BEGIN

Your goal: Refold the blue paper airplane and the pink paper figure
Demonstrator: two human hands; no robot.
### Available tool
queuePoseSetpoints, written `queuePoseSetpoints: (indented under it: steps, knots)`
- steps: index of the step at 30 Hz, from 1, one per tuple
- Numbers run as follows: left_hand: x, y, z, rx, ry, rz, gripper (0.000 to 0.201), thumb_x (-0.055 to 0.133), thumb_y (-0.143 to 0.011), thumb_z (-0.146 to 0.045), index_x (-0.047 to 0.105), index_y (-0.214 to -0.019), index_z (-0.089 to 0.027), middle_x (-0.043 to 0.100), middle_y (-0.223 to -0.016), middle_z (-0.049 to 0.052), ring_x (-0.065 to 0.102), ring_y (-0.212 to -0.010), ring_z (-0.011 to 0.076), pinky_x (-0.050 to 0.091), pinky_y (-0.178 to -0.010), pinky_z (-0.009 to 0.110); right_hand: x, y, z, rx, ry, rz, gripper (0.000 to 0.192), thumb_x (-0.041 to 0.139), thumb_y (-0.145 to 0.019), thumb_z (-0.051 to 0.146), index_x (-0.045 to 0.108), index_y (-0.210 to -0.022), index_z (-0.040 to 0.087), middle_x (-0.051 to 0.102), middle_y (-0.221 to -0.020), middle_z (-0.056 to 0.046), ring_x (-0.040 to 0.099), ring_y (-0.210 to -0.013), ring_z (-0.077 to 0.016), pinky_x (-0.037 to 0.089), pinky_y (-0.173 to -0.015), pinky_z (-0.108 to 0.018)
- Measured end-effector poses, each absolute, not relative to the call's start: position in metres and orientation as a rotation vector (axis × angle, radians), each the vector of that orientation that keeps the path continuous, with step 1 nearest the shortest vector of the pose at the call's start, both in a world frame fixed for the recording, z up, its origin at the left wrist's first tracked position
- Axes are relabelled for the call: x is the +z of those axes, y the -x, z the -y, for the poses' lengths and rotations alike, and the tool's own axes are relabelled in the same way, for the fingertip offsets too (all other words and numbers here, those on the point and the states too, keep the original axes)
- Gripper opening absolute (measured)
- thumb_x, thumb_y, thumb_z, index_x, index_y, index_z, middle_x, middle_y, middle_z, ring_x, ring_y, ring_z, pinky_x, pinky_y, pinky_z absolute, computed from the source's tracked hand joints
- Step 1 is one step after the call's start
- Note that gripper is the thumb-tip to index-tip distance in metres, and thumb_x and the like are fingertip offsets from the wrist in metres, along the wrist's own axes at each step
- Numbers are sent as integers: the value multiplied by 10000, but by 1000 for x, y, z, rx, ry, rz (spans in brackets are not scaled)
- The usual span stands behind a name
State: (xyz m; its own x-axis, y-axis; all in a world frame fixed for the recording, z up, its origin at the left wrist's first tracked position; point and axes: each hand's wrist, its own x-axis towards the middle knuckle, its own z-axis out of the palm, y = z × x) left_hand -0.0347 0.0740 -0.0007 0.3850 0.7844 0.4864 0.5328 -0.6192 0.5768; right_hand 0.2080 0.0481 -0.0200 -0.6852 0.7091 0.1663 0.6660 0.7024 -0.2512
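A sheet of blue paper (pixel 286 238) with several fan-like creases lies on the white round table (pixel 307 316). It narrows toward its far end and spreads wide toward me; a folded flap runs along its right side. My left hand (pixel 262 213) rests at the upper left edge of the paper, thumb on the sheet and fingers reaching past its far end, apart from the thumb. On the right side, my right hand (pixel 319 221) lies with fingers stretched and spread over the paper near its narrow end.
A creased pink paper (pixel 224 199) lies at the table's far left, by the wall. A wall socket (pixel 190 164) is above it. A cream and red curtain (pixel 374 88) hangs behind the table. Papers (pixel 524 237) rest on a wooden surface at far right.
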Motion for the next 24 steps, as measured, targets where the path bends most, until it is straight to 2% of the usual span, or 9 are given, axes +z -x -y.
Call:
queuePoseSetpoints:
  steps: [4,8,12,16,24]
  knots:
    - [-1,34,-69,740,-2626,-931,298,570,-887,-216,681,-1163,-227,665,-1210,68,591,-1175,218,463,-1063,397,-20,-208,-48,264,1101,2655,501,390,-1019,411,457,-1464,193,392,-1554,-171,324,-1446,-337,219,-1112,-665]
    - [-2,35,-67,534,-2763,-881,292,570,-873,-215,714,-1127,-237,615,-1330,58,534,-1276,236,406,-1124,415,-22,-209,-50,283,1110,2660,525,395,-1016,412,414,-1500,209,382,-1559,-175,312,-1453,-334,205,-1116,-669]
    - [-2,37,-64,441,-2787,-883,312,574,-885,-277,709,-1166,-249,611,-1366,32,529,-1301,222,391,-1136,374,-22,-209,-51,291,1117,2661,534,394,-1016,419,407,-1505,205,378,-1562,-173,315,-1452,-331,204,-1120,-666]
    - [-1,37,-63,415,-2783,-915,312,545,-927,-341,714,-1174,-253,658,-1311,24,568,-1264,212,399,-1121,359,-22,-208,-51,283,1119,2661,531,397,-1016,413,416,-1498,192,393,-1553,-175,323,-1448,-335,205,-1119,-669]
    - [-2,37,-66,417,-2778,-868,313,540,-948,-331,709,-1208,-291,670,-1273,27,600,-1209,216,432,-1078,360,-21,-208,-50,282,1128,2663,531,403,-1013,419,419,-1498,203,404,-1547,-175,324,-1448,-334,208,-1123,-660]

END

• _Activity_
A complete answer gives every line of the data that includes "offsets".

• _Problem solution_
- Axes are relabelled for the call: x is the +z of those axes, y the -x, z the -y, for the poses' lengths and rotations alike, and the tool's own axes are relabelled in the same way, for the fingertip offsets too (all other words and numbers here, those on the point and the states too, keep the original axes)
- Note that gripper is the thumb-tip to index-tip distance in metres, and thumb_x and the like are fingertip offsets from the wrist in metres, along the wrist's own axes at each step

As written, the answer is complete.